Omitting all images, transcribe the entries word for word.

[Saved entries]
^^^^^^^^

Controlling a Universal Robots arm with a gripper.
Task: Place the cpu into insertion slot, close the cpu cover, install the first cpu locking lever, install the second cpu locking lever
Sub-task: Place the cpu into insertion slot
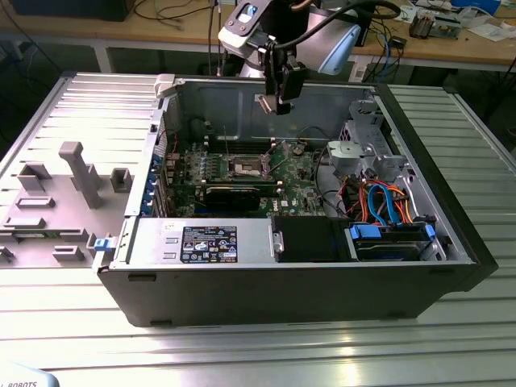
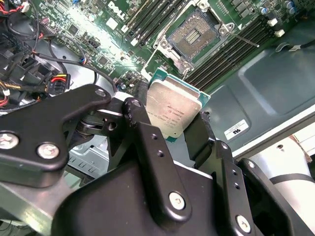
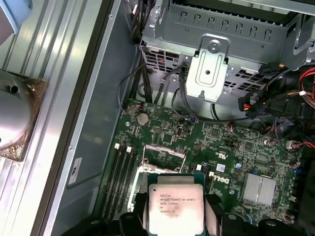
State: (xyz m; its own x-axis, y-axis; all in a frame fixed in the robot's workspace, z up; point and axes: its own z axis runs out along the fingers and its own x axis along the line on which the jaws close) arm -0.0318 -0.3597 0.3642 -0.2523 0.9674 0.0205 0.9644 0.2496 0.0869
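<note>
cpu (image 2: 173, 110) in hand (image 2: 171, 124), over motherboard (image 2: 88, 29), apart from insertion slot (image 2: 193, 37)

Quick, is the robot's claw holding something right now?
Gripper: shut on the cpu, which is up in the air and not yet in the insertion slot.

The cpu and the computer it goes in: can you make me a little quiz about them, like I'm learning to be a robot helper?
1. True or false: the cpu lies in the insertion slot.
2. What does the tool hold? A) a screwdriver B) the cpu C) a fan
3. Fill in: the motherboard around the slot is ____ in colour.
Key: 1 false, the tool holds it up above the board and the slot is empty; 2 B; 3 green.
</note>
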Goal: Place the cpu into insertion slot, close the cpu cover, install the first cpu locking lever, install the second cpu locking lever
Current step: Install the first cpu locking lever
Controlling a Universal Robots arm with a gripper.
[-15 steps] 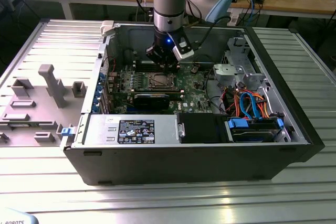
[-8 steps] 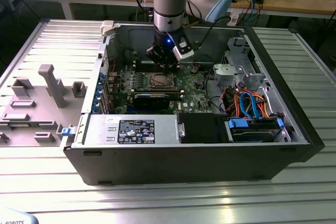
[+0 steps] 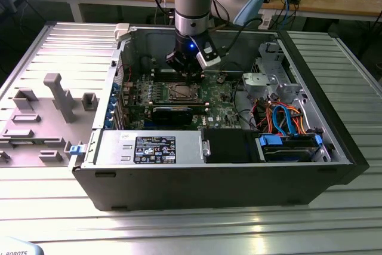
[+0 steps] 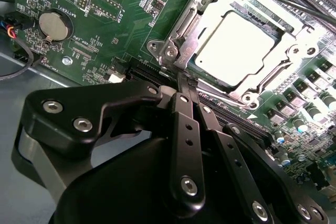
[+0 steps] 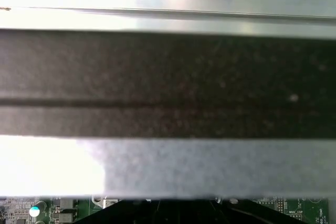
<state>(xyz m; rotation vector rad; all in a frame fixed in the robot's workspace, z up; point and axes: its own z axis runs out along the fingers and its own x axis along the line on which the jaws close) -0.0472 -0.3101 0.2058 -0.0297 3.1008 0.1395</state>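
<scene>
Exterior view first: the gripper [image 3: 190,74] hangs inside the open computer case [image 3: 334,165], just at 12 o'clock of the insertion slot [image 3: 181,92] on the green motherboard [image 3: 218,97], with a grey moulded tray [image 3: 42,117] out at 9 o'clock on the ribbed table [image 3: 197,225]. Second wrist view: the black fingers [image 4: 185,103] are pressed together with nothing between them, tips touching the silver cpu cover [image 4: 181,38], which lies flat over the cpu [image 4: 242,45] seated in the socket, a coin cell battery [image 4: 54,26] at 9 o'clock. First wrist view: the dark case wall [image 5: 168,85] runs across
</scene>
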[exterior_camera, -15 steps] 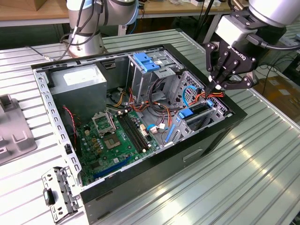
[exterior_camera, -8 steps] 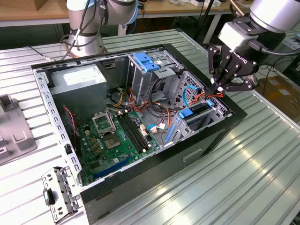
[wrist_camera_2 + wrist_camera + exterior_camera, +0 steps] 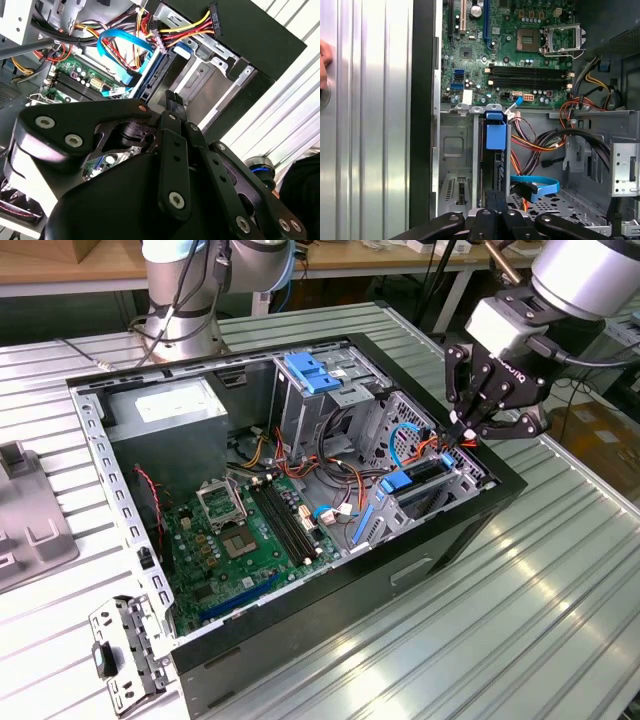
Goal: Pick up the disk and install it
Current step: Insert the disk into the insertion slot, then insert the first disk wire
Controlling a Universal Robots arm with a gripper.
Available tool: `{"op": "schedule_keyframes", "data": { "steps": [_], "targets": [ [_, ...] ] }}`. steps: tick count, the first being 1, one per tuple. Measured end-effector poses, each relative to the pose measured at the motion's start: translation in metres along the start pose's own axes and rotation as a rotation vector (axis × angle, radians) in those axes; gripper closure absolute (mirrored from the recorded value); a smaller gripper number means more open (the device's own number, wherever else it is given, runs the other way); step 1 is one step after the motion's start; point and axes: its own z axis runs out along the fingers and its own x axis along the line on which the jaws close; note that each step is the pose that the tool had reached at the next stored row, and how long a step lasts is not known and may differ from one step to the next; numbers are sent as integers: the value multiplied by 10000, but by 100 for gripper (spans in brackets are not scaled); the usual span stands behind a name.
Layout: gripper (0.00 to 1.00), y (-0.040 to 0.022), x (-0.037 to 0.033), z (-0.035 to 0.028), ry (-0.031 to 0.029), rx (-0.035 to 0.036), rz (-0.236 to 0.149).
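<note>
Hovering, in the exterior view, with the gripper point(image 3: 462, 430) low over the front corner of the open computer case point(image 3: 440, 540), fingers drawn together with nothing seen between them. Finding the disk point(image 3: 420, 472) just below and ahead of the fingertips, standing on edge in its bay, blue rails showing, apparently already in the slot rather than being carried.

Looking along the hand in the second wrist view: keeping the gripper point(image 3: 172, 102) pinched closed, tips close to the end of the disk point(image 3: 152, 80), though touching or just apart cannot be told. Noting red and yellow wires point(image 3: 185, 30) running beyond the fingertips, above the bay.

Looking past the closed gripper point(image 3: 496, 197) in the first wrist view: seeing the disk point(image 3: 497, 165) directly ahead of the tips, on edge between the bay's metal walls, with its blue tab point(image 3: 496, 136) at the far end and the circuit board point(image 3: 520, 60) further beyond. Noting a flat blue cable point(image 3: 540, 184) lying just beside the hand.

Judging the pick-up done and the installing step in hand, likely the final seating. Calling, by that reading, for a straight, gentle press along the slot, keeping clear of wires and cable.
</note>
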Motion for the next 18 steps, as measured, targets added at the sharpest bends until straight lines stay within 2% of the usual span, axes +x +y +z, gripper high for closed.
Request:
{"op": "schedule_keyframes", "data": {
  "steps": [7,18],
  "targets": [
    [89,-57,4,35,0,0,0],
    [89,-62,4,37,0,0,0]
  ]
}}
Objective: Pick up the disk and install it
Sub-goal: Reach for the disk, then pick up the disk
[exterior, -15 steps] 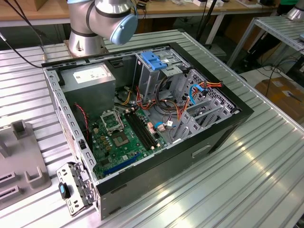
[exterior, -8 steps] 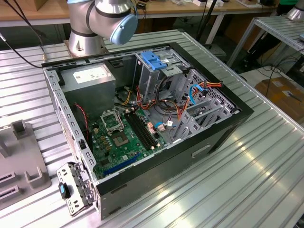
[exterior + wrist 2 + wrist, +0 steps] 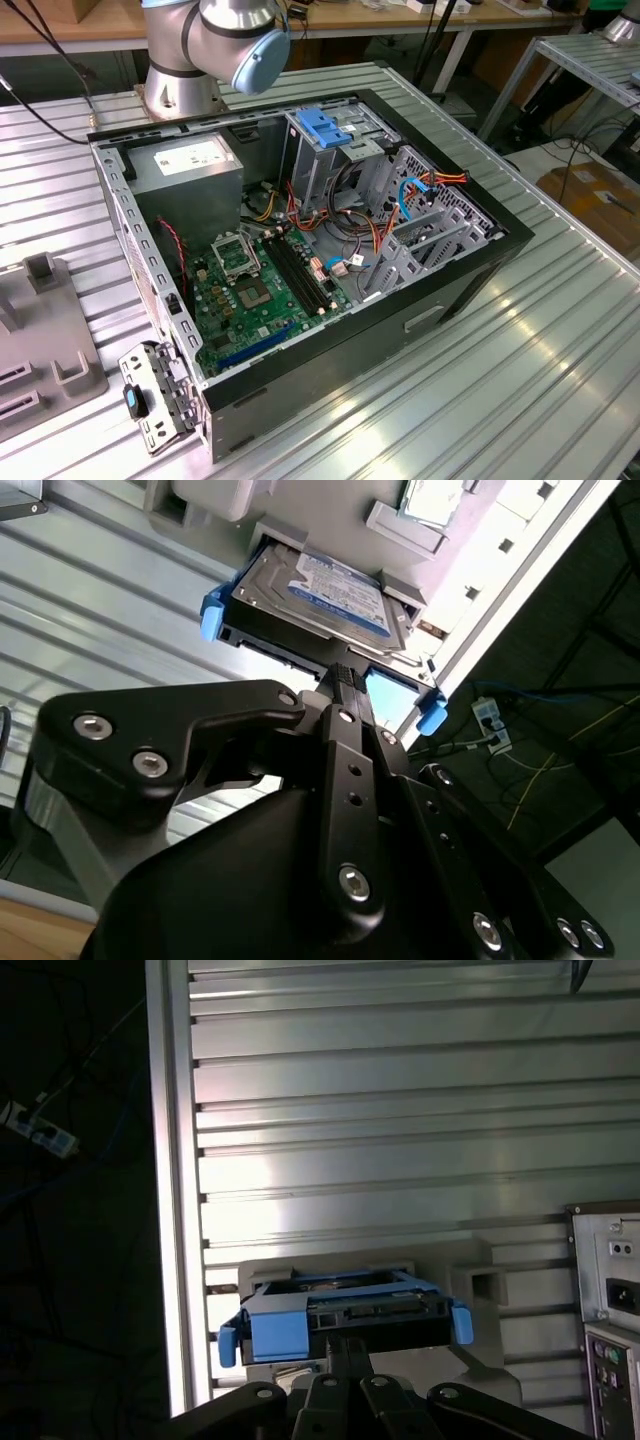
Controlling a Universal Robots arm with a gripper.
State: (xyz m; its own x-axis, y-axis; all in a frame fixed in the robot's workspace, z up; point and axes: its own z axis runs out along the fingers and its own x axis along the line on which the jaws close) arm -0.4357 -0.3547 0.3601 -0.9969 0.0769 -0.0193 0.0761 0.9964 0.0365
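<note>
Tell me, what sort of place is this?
Probably a robotics lab or test workshop: a robot arm stands on a ribbed metal table, an opened computer case lies on it with its circuit board exposed, and wooden workbenches stand behind.

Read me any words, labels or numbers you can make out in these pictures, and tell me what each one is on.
Nothing can be read word for word.
Sticker on the disk, second wrist view: print too blurred.
Label on the power supply, exterior view: too small.
Markings on the case's rear panel, first wrist view: too small.
</note>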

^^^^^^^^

(RESULT OF THIS TASK)
Controlling a Universal Robots arm with a gripper.
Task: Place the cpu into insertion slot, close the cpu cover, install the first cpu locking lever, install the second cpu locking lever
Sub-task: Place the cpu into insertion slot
State: (xyz m; its own x-axis, y-axis; all in a frame fixed in the robot's workspace, z up; point and axes: its own z axis runs out along the fingers and its own x axis along the line on which the jaws close) arm -0.0318 -0.3597 0.3642 -0.2523 0.9674 0.0205 0.9644 0.2496 0.0869
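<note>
cpu (image 2: 173, 110) in hand (image 2: 171, 124), over motherboard (image 2: 88, 29), apart from insertion slot (image 2: 193, 37)

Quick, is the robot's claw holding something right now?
Gripper: shut on the cpu, which is up in the air and not yet in the insertion slot.

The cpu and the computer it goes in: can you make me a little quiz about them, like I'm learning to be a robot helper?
1. True or false: the cpu lies in the insertion slot.
2. What does the tool hold? A) a screwdriver B) the cpu C) a fan
3. Fill in: the motherboard around the slot is ____ in colour.
Key: 1 false, the tool holds it up above the board and the slot is empty; 2 B; 3 green.
</note>
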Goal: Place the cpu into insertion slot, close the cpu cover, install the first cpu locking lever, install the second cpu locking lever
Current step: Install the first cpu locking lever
Controlling a Universal Robots arm with a gripper.
[-15 steps] 
[-8 steps] 
[+0 steps] 
[+0 steps] 
[+0 steps] 
<state>(xyz m; rotation vector rad; all in a frame fixed in the robot's workspace, z up; point and axes: its own z axis runs out along the fingers and its own x axis along the line on which the jaws close) -0.0472 -0.3101 0.2058 -0.0297 3.1008 0.1395</state>
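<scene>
Exterior view first: the gripper [image 3: 190,74] hangs inside the open computer case [image 3: 334,165], just at 12 o'clock of the insertion slot [image 3: 181,92] on the green motherboard [image 3: 218,97], with a grey moulded tray [image 3: 42,117] out at 9 o'clock on the ribbed table [image 3: 197,225]. Second wrist view: the black fingers [image 4: 185,103] are pressed together with nothing between them, tips touching the silver cpu cover [image 4: 181,38], which lies flat over the cpu [image 4: 242,45] seated in the socket, a coin cell battery [image 4: 54,26] at 9 o'clock. First wrist view: the dark case wall [image 5: 168,85] runs across
</scene>
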[exterior_camera, -15 steps] 
[exterior_camera, -8 steps] 
[wrist_camera_2 + wrist_camera + exterior_camera, +0 steps] 
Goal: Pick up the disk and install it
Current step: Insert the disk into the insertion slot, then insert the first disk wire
Controlling a Universal Robots arm with a gripper.
Available tool: `{"op": "schedule_keyframes", "data": { "steps": [_], "targets": [ [_, ...] ] }}`. steps: tick count, the first being 1, one per tuple. Measured end-effector poses, each relative to the pose measured at the motion's start: translation in metres along the start pose's own axes and rotation as a rotation vector (axis × angle, radians) in those axes; gripper closure absolute (mirrored from the recorded value); a smaller gripper number means more open (the device's own number, wherever else it is given, runs the other way); step 1 is one step after the motion's start; point and axes: its own z axis runs out along the fingers and its own x axis along the line on which the jaws close; note that each step is the pose that the tool had reached at the next stored row, and how long a step lasts is not known and may differ from one step to the next; numbers are sent as integers: the value multiplied by 10000, but by 100 for gripper (spans in brackets are not scaled); the usual span stands behind a name.
Layout: gripper (0.00 to 1.00), y (-0.040 to 0.022), x (-0.037 to 0.033), z (-0.035 to 0.028), ry (-0.031 to 0.029), rx (-0.035 to 0.036), rz (-0.236 to 0.149).
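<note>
Hovering, in the exterior view, with the gripper point(image 3: 462, 430) low over the front corner of the open computer case point(image 3: 440, 540), fingers drawn together with nothing seen between them. Finding the disk point(image 3: 420, 472) just below and ahead of the fingertips, standing on edge in its bay, blue rails showing, apparently already in the slot rather than being carried.

Looking along the hand in the second wrist view: keeping the gripper point(image 3: 172, 102) pinched closed, tips close to the end of the disk point(image 3: 152, 80), though touching or just apart cannot be told. Noting red and yellow wires point(image 3: 185, 30) running beyond the fingertips, above the bay.

Looking past the closed gripper point(image 3: 496, 197) in the first wrist view: seeing the disk point(image 3: 497, 165) directly ahead of the tips, on edge between the bay's metal walls, with its blue tab point(image 3: 496, 136) at the far end and the circuit board point(image 3: 520, 60) further beyond. Noting a flat blue cable point(image 3: 540, 184) lying just beside the hand.

Judging the pick-up done and the installing step in hand, likely the final seating. Calling, by that reading, for a straight, gentle press along the slot, keeping clear of wires and cable.
</note>
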Motion for the next 18 steps, as measured, targets added at the sharpest bends until straight lines stay within 2% of the usual span, axes +x +y +z, gripper high for closed.
Request:
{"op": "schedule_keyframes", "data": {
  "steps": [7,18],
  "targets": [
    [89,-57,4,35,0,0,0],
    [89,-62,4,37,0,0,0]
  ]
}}
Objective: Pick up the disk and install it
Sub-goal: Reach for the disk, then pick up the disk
[exterior, -15 steps] 
[exterior, -8 steps] 
[exterior + wrist 2 + wrist, +0 steps] 
Controlling a Universal Robots arm with a gripper.
State: (xyz m; its own x-axis, y-axis; all in a frame fixed in the robot's workspace, z up; point and axes: its own z axis runs out along the fingers and its own x axis along the line on which the jaws close) arm -0.4357 -0.3547 0.3601 -0.9969 0.0769 -0.0193 0.0761 0.9964 0.0365
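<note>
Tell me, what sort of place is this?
Probably a robotics lab or test workshop: a robot arm stands on a ribbed metal table, an opened computer case lies on it with its circuit board exposed, and wooden workbenches stand behind.

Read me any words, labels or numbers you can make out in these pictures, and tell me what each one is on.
Nothing can be read word for word.
Sticker on the disk, second wrist view: print too blurred.
Label on the power supply, exterior view: too small.
Markings on the case's rear panel, first wrist view: too small.
</note>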

There is nothing further in this answer.